New Economics Papers
on Efficiency and Productivity
Issue of 2007‒08‒27
nine papers chosen by



  1. Parallel Development? Productivity Growth Following Electrification and the ICT Revolution By Edquist, Harald
  2. Productivity Growth in Telecommunications: The Case of Tennessee. By Christopher C. Klein
  3. Total Factor Productivity and Income Distribution: A Critical Review By Yongbok Jeon
  4. Exploiting Sequential Learning to Estimate Establishment-Level Productivity Dynamics and Decision Rules By David Greenstreet
  5. On the Long run Determinants of Industry TFP Growth Rates By Ngai, Liwa Rachel; Samaniego, Roberto
  6. Sectoral Agglomeration Economies in a Panel of European Regions By Marius BRÜLHART; Nicole A. MATHYS
  7. Productivity Spillovers from Foreign Direct Investment: Indonesian Manufacturing Industry’s Experience 1975-2000 By Della Temenggung
  8. The Impact of Patenting on New Product Introductions in the Pharmaceutical Industry By Stuart, Graham; Matthew, Higgins
  9. A new approach to measuring competition in the loan markets of the euro area By Michiel van Leuvensteijn; Jacob Bikker; Adrian van Rixtel; Christoffer Kok-Sorensen

  1. By: Edquist, Harald (Research Institute of Industrial Economics (IFN))

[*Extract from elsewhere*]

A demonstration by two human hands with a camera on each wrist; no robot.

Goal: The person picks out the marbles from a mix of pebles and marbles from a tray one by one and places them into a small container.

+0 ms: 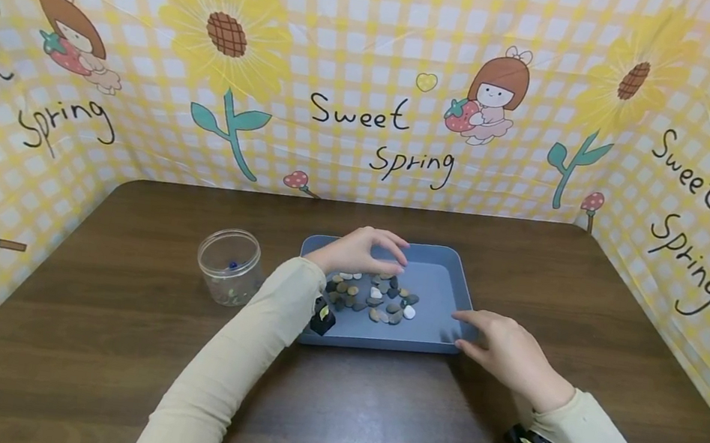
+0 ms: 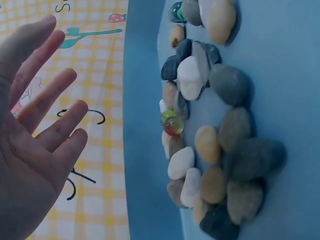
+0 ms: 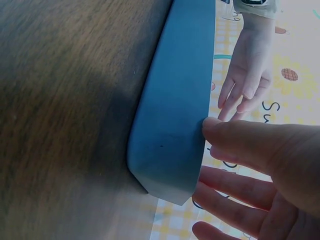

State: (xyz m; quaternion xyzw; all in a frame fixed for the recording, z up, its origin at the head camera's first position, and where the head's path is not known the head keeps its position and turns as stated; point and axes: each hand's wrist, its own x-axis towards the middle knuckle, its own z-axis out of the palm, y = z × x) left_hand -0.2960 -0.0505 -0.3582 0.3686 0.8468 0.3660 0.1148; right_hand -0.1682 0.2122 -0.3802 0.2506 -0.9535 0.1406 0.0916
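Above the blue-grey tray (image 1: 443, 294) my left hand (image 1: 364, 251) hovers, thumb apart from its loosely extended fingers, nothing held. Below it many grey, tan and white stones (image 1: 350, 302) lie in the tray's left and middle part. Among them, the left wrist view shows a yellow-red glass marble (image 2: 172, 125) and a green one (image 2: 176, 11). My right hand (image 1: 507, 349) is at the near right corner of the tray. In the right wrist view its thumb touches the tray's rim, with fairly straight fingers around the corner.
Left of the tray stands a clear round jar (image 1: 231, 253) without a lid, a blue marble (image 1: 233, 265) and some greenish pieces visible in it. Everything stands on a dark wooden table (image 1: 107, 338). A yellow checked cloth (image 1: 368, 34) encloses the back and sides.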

    Abstract: This paper investigates labor productivity growth and the contribution to labor productivity growth in Swedish manufacturing during electrification and the ICT revolution. The paper distinguishes between technology-producing, intensive and less intensive technology-using industries during these technological breakthroughs. The results show that labor productivity growth and the overall contribution to labor productivity growth was considerably higher in technology-producing industries following the ICT revolution. Moreover, the results presented here show no evidence that industries that were early adopters of electric motors and ICT, on average would have contributed more to productivity growth in Swedish manufacturing.
    Keywords: Electrification; ICT Revolution; Productivity Growth; Technological Change
    JEL: N64 O33 O47
    Date: 2007–08–17
    URL: http://d.repec.org/n?u=RePEc:hhs:iuiwop:0714&r=eff
  2. By: Christopher C. Klein
    Abstract: A divisia index of total factor productivity (TFP) growth is calculated for each of 16 regulated local telephone companies operating in Tennessee over the years 1989 through 1993. Year over year changes in TFP, in Tornqvist form, yield a growth in total factor productivity estimate for each company. These growth rates, however, contain the effects of both scale and technical change. Using the method suggested by Caves and Christensen, the effects are decomposed indirectly by regressing the annual percentage changes in TFP growth against measures of scale, service density, and network size. The results are consistent with the findings of economies of density and nearly constant returns to scale prevalent in the telecommunications literature.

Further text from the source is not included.